Strengths and limitations

This is the first SR on definitions and selection criteria for CR. Even though CR is often mentioned as a separate entity in the assessment of patients with neck pain, most studies use their own criteria to sub-classify patients with CR, making comparisons difficult.

One of our limitations was that we only included published RCTs. Relevant unpublished trials were not included, thus potentially leading to publication bias. However, if they exist, these studies are likely to be small and to increase heterogeneity and therefore are unlikely to change our results [49].

For the purpose of this review, we have chosen to exclude studies that only included surgical interventions, as surgical studies may possibly recruit a different group of patients to justify the need for an invasive treatment.

We recommend to aim for consensus on a definition of CR and selection criteria among experts in this area, preferably with criteria that are quantifiable with validated clinical tests.
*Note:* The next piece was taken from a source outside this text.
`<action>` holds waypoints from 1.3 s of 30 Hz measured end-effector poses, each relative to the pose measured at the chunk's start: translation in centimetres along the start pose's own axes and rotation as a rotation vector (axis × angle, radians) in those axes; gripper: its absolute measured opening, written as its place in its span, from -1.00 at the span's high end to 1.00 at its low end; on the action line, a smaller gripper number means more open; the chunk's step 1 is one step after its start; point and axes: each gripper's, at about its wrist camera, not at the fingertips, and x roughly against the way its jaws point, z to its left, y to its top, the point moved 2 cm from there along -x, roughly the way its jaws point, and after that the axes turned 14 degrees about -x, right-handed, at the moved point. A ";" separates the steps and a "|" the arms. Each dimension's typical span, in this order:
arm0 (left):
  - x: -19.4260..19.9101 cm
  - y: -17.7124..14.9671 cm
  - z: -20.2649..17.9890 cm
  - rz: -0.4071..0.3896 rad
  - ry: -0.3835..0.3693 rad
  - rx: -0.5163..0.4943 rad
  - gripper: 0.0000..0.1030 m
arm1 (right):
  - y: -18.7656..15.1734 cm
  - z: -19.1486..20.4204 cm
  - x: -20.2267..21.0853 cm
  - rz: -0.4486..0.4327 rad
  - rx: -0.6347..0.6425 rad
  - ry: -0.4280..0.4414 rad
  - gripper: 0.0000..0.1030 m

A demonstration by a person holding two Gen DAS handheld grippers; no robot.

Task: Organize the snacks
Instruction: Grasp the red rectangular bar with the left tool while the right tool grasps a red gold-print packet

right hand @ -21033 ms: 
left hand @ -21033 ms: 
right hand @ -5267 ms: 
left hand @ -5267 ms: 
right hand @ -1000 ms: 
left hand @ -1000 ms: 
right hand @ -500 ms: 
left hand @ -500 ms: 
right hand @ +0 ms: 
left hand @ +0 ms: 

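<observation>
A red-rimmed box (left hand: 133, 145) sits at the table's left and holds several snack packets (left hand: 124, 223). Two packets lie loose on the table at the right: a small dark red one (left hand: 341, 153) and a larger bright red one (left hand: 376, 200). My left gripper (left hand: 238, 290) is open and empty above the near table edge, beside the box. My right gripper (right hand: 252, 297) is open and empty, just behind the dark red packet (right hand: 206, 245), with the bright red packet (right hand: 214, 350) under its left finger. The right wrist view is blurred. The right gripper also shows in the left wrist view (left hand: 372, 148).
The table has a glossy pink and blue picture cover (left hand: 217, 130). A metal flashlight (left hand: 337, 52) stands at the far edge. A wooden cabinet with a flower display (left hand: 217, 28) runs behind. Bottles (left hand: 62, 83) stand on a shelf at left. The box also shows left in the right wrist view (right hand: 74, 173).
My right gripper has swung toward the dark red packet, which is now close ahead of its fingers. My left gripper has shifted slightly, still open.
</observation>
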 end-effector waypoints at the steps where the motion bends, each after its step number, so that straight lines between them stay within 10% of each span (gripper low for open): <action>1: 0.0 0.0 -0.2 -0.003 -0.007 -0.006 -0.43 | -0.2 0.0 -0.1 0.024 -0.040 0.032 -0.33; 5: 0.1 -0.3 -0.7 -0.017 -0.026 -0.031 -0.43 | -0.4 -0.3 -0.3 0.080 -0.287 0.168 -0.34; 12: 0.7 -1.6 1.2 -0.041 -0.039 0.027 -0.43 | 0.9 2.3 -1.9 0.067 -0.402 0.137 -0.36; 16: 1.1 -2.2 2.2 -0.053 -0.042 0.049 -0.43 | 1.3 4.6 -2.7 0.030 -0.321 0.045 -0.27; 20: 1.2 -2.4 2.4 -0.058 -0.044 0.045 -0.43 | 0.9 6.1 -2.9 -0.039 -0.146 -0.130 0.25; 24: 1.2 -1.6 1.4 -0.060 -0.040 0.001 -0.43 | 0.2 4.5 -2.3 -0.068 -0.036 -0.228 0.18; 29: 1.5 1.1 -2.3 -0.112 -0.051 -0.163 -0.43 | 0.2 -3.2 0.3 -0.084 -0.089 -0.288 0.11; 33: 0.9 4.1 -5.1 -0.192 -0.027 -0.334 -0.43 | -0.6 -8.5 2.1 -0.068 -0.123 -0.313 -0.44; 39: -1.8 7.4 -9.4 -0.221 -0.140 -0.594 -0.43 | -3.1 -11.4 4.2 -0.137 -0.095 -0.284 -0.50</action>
Data from two recent RCTs support the clinical finding that patients usually report experiencing more arm pain than neck pain [19, 22]. We therefore suggest defining CR as: “Radiating pain in the arm with motor, reflex and/or sensory changes (such as paraesthesiae or numbness), provoked by neck posture(s) and/or movement(s)”. It is the researchers’ intent to conduct a Delphi study on this definition among different international researchers and practitioners. We would suggest the following selection criteria: pain radiating into the arm and motor, reflex, and/or sensory changes in the upper limb such as paraesthesia or numbness.

Future research should aim at the validity of selection criteria.

Conclusion

This systematic review found no uniformity in definitions of CR. The criteria used to select patients with CR in interventional studies vary widely between different studies. We found consensus on only one criterion, which is neck and/or arm pain to select patients with CR for RCTs using conservative therapy as an intervention. We found no contradictory criteria. The selection criteria and test method used are poorly described.